Purpose: : Some inherited diseases of mitochondrial dysfunction such as Leber Hereditary Optic Neuropathy and Dominant Optic Atrophy produce blindness or at least a subclinical optic neuropathy that produces a characteristic pattern of optic atrophy. In this study, we describe the histopathological features in postmortem optic nerves from two patients with two different mitochondrial disorders, Mitochondrial Myopathy, Encephalopathy and Lactic Acidosis and Stroke Syndrome (MELAS) and Kearns Sayre Syndrome (KSS) who presented with visual loss.

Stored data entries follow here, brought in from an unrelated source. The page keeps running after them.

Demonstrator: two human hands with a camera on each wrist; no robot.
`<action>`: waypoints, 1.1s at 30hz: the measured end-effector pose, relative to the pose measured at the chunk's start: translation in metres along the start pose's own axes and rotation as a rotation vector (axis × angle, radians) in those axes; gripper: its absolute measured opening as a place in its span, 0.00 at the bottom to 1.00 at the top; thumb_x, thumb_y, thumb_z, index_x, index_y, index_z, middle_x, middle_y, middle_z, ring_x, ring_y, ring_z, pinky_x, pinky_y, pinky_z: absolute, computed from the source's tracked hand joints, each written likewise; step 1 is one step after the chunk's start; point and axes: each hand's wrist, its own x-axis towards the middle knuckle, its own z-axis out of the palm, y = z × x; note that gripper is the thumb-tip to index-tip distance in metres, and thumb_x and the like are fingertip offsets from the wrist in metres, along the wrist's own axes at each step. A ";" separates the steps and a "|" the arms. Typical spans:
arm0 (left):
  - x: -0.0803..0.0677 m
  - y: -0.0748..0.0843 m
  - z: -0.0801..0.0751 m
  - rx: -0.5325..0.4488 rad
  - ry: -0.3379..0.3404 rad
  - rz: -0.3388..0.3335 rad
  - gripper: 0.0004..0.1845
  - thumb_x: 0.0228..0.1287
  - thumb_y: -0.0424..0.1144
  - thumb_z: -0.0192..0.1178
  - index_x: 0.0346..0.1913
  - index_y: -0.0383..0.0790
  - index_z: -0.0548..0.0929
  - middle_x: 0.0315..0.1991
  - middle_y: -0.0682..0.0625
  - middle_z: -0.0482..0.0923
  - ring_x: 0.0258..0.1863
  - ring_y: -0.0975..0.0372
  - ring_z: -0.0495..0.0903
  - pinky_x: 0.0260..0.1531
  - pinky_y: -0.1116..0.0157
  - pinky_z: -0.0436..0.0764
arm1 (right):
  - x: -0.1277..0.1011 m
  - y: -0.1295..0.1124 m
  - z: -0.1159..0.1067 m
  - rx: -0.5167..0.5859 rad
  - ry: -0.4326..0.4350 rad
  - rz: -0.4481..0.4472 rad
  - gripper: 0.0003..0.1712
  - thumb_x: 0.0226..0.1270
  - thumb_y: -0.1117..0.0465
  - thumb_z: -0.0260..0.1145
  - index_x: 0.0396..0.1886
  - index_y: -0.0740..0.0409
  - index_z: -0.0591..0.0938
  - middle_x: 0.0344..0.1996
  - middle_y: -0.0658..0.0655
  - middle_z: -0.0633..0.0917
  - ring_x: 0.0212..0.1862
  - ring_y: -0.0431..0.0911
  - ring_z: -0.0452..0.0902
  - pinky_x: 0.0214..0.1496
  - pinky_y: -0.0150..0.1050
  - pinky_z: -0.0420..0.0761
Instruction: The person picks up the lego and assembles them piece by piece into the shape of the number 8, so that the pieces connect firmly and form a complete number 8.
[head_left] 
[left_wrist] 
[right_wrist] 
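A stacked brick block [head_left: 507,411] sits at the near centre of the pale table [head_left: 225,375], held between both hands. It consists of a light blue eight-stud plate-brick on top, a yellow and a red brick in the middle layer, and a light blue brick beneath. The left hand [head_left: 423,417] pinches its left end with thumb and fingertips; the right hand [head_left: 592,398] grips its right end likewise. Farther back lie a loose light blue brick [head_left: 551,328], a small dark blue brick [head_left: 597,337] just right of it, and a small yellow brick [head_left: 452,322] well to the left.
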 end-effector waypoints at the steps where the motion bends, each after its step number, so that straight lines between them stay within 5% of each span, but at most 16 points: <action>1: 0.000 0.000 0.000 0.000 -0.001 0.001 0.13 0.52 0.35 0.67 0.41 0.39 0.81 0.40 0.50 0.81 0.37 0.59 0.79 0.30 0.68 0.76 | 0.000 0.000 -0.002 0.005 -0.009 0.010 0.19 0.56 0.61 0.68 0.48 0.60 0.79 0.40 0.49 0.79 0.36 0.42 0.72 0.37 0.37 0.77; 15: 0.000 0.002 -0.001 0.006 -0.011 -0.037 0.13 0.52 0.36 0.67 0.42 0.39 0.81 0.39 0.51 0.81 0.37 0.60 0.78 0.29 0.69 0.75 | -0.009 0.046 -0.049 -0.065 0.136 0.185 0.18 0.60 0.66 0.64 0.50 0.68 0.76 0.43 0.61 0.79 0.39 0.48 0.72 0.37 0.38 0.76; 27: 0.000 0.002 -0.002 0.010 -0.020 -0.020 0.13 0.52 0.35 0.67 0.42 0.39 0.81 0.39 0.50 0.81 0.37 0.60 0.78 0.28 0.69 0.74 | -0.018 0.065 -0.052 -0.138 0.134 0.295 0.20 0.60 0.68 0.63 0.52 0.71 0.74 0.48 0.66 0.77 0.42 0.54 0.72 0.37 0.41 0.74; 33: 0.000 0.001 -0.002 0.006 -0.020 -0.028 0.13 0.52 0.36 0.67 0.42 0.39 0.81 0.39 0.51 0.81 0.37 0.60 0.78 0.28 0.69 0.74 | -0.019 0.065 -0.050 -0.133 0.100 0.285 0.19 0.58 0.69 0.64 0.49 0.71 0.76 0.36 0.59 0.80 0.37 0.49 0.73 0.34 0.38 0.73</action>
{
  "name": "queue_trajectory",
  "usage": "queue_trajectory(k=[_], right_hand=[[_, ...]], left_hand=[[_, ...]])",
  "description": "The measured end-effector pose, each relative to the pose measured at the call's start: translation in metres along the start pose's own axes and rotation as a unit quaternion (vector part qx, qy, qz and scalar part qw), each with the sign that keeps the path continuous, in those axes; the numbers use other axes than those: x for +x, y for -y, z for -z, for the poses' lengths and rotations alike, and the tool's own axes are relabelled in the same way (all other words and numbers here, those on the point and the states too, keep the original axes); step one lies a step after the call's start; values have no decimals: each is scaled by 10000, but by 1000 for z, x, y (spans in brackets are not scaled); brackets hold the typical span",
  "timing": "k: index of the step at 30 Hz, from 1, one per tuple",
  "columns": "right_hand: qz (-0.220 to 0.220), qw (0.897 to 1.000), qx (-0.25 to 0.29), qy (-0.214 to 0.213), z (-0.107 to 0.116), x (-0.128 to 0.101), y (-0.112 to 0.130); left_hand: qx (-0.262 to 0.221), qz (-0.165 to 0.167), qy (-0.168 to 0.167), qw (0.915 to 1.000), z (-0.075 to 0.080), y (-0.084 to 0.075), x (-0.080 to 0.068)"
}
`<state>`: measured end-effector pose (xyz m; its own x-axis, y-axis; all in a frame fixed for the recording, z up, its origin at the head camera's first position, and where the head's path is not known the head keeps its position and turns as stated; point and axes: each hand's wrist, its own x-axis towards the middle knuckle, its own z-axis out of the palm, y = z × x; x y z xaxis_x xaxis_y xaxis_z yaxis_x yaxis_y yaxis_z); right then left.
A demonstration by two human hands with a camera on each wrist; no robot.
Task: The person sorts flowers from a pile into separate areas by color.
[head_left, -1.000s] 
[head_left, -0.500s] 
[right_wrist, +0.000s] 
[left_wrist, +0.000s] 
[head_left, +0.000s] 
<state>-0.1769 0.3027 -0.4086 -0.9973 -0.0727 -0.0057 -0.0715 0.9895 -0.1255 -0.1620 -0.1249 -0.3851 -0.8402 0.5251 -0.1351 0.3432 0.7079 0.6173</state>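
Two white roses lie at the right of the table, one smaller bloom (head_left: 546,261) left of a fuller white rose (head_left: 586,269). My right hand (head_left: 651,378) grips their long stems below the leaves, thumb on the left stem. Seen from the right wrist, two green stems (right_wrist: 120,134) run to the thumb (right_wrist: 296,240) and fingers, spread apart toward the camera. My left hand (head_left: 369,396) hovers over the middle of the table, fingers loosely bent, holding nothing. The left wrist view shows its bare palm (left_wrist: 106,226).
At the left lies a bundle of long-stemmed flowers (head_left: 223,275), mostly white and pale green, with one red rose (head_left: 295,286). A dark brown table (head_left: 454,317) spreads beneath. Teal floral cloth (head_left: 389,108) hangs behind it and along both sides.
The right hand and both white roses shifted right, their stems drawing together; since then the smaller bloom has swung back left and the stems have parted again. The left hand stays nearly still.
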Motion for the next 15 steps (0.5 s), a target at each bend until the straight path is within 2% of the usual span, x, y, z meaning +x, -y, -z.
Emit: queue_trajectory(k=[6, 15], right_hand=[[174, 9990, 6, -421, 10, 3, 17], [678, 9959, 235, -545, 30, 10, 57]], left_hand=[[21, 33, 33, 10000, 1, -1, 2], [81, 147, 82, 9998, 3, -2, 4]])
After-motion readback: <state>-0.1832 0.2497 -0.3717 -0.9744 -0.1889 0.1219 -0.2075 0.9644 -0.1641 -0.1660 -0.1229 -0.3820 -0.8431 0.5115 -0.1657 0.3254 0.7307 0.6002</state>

Methods: : Right retrobulbar optic nerves were obtained at autopsy from a twenty-seven year old male patient with KSS and a forty-five year old male with MELAS who both died of complications from their diseases. Age-matched controls were obtained from the Lions Eye Bank of Oregon. Tissues were fixed in 10 % neutral buffered formalin (NBF), dissected into cross-sectional profiles and embedded into paraffin. Tissue blocks were sectioned at 5 microns and immunostained for neurofilament (NF) protein using an indirect immunoperoxidase method with diaminobenzadine as the chromagen. Stained axons within the bundles (fascicles) of each optic nerve were examined in five quadrants or "zones"; superior, inferior, nasal, temporal, and central on a Zeiss Axioskop bright field microscope. Images were captured with a Spot II digital camera at various magnifications.

Results: : The control optic nerves demonstrated a normal homogenous staining pattern reflecting intact bundles of axons in all quadrants. Both optic nerves from both patients with mitochondrial disorders showed normal optic nerves consisting of about one thousand bundles each containing about one thousand retinofugal fibers. Neither the patient with MELAS nor KSS showed focal or diffuse areas of degeneration or optic atrophy.

Conclusions: : Notwithstanding the underlying mitochondrial disorders, the integrity of fibers in both optic nerves from the patients with MELAS and KSS appeared entirely intact. Unlike LHON or DOA or even Friedreich’s Ataxia, these mitochondrial disorders show no evidence of even a subclinical optic neuropathy.